Your task is to restate the listing word for word without the pictures.

Segment Open

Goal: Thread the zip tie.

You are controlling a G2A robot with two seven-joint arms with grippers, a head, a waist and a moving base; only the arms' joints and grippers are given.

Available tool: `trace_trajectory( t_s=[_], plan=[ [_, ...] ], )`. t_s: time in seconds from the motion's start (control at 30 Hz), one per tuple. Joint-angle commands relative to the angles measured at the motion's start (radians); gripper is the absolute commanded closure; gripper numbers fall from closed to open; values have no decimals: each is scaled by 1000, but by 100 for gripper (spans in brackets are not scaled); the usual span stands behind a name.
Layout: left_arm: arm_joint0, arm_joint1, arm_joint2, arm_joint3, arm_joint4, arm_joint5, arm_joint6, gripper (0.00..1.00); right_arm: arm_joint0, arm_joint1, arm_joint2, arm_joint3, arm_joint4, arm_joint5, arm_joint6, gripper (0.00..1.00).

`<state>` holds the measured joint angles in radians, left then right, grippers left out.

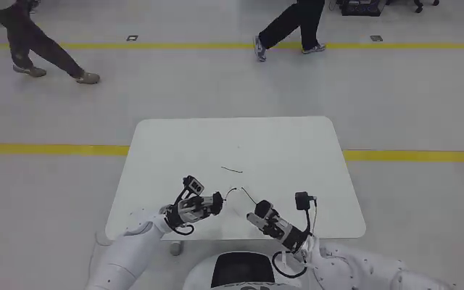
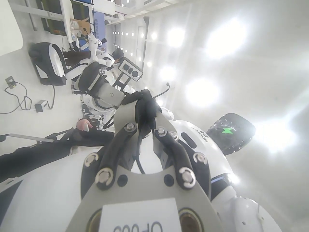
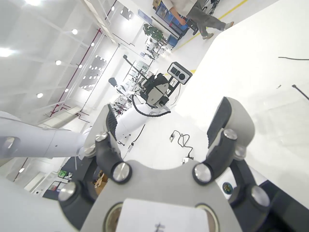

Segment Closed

*EXPECTED OUTPUT*.
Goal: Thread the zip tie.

You are controlling a G2A robot with two seven-joint arms with grippers, a head, a waist and a moving base; only the arms' joints and grippers are given.

Available tool: `trace_trajectory( t_s=[_], plan=[ [_, ...] ], )`. t_s: time in seconds from the motion's start (control at 30 Hz), one per tuple. Joint-angle commands relative to the angles measured at the motion's start (radians); gripper is the absolute commanded closure; gripper numbers fall from closed to open; values have no decimals: each is scaled by 1000, but by 100 for gripper (spans in brackets are not scaled); the usual span stands behind a name.
Layout: left_arm: arm_joint0, arm_joint1, arm_joint2, arm_joint3, arm_joint4, arm_joint5, arm_joint6, gripper (0.00..1.00); right_arm: arm_joint0, arm_joint1, arm_joint2, arm_joint3, arm_joint4, arm_joint5, arm_joint6, gripper (0.00..1.00).

`<state>` holds the measured joint angles in radians, left then right, grippers left out.

With the answer given, the exercise is complete.